§ Dataset entries:

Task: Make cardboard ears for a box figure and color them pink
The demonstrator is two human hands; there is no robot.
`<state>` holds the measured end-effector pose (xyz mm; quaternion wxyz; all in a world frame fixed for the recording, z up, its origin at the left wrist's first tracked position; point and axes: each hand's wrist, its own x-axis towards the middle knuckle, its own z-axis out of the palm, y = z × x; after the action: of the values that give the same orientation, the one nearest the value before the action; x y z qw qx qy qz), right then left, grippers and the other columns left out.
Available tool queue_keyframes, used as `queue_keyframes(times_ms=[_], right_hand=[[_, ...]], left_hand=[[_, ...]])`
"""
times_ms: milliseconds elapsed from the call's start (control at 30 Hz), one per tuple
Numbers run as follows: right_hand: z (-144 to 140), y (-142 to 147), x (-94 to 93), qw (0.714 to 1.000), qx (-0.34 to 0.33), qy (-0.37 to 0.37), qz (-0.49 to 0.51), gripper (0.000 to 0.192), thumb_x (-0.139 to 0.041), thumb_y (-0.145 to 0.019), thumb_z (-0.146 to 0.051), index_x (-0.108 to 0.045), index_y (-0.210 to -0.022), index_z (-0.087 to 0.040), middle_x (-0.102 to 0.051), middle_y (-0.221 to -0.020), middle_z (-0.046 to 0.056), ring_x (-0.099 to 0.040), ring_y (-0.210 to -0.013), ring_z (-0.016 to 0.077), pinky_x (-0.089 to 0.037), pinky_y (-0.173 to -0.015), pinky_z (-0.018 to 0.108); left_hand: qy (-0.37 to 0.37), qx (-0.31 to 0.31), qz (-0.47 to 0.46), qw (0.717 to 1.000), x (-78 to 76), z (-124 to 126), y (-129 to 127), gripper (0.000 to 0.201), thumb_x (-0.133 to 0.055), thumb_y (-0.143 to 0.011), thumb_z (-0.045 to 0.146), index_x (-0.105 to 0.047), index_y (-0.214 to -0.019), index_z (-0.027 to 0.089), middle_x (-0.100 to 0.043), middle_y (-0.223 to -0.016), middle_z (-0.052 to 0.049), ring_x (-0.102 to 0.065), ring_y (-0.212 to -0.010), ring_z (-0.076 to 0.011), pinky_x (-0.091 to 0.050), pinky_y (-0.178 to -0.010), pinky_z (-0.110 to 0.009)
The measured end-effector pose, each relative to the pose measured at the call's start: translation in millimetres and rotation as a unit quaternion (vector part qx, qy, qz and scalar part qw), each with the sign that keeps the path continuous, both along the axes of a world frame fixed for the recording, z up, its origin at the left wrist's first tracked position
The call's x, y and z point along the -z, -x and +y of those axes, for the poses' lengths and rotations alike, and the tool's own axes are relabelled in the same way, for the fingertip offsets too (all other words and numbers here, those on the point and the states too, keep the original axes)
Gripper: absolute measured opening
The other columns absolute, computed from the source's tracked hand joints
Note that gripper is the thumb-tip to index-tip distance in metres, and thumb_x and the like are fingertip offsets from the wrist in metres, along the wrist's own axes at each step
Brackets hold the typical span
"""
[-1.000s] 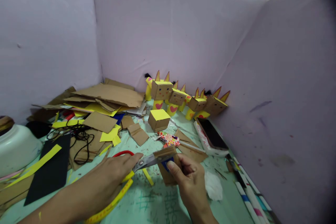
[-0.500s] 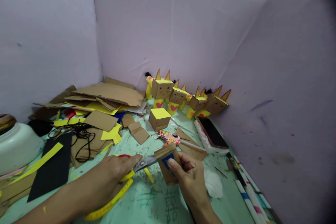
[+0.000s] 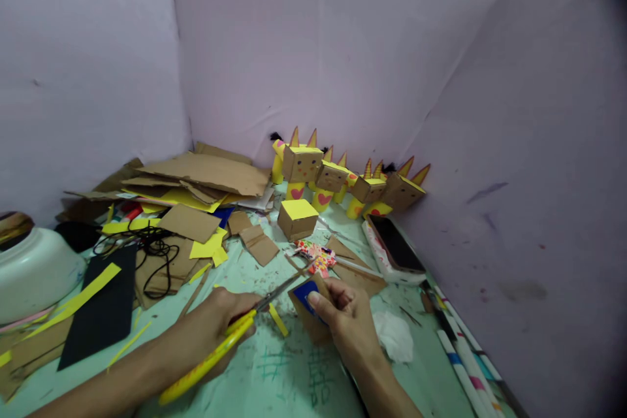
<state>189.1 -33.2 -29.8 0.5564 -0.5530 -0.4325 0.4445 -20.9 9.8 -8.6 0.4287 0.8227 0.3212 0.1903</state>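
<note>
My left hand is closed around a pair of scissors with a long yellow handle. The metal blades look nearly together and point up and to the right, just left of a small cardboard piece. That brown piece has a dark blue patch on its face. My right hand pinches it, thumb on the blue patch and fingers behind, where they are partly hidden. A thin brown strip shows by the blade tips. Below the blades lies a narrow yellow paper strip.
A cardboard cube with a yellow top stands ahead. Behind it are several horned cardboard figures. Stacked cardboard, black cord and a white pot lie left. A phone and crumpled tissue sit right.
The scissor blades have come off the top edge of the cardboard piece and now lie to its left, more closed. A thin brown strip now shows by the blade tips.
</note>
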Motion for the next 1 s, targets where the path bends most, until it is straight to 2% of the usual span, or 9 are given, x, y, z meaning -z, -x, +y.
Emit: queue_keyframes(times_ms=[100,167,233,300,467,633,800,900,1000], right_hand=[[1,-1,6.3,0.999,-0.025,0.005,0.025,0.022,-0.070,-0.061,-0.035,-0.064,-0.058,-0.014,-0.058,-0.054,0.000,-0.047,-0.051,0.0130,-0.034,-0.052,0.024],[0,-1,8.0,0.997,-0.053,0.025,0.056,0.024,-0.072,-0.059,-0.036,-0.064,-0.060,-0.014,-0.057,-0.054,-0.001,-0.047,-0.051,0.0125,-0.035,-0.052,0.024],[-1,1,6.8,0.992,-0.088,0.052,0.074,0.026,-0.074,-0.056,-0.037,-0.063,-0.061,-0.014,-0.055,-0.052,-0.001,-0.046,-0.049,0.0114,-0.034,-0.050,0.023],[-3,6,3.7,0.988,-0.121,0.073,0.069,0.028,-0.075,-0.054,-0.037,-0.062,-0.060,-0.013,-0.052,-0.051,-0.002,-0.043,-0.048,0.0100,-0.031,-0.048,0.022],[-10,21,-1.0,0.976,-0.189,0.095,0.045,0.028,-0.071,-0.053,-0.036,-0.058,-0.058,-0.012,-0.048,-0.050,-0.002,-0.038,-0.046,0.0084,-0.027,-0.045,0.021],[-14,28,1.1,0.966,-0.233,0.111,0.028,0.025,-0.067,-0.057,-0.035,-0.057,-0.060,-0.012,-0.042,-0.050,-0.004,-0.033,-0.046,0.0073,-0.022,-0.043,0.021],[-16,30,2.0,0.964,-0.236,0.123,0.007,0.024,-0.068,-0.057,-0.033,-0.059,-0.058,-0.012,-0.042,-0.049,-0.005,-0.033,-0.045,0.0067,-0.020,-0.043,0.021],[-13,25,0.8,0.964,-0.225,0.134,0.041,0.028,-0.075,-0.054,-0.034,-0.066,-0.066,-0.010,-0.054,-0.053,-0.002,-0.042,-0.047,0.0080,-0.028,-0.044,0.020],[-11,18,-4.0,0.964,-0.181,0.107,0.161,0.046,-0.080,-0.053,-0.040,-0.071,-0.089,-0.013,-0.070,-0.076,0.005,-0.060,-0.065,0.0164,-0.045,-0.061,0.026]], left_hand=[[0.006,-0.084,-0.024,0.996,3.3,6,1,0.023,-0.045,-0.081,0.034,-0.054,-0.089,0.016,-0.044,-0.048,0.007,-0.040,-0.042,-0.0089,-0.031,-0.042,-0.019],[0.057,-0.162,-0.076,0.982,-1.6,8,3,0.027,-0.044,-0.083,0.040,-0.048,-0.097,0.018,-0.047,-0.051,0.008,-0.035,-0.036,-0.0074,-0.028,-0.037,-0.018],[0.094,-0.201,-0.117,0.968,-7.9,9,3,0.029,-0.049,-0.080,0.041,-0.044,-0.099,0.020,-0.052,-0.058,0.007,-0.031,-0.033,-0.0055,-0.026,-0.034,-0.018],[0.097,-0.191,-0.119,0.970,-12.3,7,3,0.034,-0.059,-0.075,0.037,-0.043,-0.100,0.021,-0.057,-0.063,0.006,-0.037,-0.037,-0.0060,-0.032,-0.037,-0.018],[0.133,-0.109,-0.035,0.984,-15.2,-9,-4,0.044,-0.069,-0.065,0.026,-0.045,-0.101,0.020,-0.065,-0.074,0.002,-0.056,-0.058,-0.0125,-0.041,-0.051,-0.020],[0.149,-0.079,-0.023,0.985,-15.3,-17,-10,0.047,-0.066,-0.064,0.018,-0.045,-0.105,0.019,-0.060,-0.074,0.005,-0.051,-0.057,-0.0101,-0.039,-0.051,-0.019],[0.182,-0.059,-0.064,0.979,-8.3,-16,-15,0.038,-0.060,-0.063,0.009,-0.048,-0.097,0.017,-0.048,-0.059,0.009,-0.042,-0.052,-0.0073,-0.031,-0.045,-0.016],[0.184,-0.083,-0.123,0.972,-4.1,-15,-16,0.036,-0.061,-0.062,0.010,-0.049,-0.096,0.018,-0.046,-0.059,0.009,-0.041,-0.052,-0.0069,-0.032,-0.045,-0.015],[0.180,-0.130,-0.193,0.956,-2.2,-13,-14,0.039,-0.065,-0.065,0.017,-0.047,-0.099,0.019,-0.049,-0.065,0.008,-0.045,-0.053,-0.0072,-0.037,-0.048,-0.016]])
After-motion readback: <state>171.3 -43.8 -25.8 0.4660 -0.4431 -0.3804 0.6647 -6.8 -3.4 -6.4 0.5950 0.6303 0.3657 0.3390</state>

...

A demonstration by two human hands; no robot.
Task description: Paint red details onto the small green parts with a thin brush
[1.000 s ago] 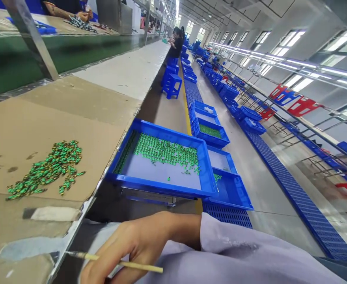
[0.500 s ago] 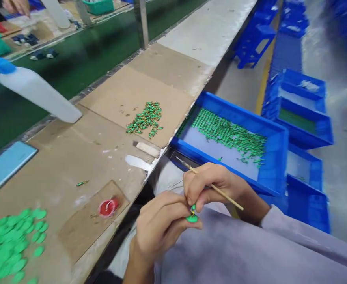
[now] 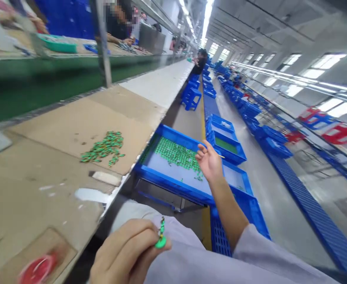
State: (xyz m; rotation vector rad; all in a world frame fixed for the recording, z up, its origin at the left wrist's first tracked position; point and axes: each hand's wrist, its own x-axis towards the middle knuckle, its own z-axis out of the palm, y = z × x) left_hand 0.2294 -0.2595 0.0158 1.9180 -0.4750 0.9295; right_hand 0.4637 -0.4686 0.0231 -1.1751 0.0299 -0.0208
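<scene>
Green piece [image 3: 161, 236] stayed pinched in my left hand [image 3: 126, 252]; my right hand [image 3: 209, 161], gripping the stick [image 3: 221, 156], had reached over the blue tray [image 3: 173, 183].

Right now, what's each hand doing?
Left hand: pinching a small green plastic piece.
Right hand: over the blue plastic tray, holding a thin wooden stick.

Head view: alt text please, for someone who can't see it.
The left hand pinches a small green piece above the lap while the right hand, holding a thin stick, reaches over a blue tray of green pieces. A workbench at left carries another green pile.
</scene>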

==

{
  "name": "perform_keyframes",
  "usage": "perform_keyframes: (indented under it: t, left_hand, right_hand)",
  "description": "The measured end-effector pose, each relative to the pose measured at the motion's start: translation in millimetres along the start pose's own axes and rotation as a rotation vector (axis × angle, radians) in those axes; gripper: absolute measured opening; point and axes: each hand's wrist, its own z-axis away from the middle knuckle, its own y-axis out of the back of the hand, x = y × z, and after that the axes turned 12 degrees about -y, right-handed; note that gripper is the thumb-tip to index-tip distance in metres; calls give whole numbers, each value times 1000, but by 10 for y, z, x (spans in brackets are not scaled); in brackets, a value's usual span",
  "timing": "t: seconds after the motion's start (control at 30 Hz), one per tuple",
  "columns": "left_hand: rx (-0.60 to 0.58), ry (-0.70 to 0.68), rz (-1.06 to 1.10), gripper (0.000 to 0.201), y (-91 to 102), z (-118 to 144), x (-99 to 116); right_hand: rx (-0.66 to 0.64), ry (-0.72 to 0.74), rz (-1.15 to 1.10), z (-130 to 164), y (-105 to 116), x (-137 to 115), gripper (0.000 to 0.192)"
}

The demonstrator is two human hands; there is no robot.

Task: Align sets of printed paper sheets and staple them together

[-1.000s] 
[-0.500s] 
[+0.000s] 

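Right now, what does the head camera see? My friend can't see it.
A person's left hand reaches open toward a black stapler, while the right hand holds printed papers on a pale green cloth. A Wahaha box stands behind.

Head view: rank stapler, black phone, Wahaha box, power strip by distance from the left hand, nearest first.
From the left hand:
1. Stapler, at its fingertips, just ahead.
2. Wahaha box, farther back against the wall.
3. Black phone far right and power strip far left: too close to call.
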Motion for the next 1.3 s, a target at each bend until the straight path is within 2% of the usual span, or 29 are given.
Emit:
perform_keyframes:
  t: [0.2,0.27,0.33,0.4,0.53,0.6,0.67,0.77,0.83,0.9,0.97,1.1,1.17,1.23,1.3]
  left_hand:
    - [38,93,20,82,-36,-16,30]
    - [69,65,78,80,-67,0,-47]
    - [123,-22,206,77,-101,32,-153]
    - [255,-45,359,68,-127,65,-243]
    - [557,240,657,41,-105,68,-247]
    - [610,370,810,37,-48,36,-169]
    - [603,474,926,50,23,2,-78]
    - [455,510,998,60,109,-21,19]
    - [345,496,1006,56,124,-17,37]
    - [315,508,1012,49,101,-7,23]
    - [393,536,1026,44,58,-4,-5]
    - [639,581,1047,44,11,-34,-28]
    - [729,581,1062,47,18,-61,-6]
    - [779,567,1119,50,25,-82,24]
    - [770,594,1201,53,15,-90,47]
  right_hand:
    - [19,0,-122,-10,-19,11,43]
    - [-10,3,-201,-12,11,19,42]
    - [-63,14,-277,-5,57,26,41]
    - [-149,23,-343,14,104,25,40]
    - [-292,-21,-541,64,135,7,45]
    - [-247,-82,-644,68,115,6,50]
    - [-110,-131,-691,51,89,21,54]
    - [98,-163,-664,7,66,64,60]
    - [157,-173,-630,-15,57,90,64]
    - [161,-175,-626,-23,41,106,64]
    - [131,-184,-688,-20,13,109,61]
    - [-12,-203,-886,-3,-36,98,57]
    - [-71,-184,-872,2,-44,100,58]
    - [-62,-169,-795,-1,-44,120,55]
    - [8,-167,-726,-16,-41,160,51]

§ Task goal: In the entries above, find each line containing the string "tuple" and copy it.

§ Exercise output:
times_ms: milliseconds elapsed from the call's start (control at 30 Hz), one per tuple
  "timing": "t: seconds after the motion's start (control at 30 Hz), one per tuple",

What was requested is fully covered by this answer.